◆ **Work to be completed**
Set down, please, exactly the lines below that run from the line with "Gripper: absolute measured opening" to the line with "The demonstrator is", both lines included.
(Material provided)
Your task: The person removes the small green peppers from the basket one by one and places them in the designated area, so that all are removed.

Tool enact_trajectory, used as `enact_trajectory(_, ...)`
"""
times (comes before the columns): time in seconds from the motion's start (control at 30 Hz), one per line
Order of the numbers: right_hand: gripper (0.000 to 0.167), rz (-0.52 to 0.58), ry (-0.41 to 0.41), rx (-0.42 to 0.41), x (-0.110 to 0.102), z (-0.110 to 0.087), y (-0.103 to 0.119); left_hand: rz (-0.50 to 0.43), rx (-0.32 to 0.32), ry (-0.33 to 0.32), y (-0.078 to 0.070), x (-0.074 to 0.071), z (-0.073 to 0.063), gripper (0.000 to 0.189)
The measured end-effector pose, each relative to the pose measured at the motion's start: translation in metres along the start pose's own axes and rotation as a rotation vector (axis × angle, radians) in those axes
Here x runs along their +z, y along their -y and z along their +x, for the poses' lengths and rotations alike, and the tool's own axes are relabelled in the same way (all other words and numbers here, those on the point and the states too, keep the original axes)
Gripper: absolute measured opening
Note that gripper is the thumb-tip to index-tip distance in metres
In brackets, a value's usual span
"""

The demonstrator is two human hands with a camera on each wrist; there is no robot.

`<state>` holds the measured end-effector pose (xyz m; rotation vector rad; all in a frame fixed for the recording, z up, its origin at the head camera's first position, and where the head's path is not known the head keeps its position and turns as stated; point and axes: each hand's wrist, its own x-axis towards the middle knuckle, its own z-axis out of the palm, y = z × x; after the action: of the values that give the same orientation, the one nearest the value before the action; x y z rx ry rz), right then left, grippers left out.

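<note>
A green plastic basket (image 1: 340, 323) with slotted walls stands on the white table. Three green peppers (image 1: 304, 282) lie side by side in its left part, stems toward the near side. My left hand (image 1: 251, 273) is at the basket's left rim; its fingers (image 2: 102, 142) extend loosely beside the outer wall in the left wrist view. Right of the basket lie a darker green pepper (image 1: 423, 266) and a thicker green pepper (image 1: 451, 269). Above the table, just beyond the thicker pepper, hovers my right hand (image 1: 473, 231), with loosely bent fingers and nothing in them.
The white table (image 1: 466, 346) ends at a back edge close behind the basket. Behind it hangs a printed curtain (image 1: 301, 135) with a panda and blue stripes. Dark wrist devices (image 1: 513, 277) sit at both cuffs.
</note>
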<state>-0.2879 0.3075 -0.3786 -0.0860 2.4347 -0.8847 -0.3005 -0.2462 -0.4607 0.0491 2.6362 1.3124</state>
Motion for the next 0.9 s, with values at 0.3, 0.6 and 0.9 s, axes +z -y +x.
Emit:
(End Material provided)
◆ **Problem solution**
Gripper: absolute measured opening
Note that gripper is the thumb-tip to index-tip distance in metres
In brackets, a value's usual span
"""

The demonstrator is two human hands with a camera on each wrist; there is no robot.

With that, the exercise is finished.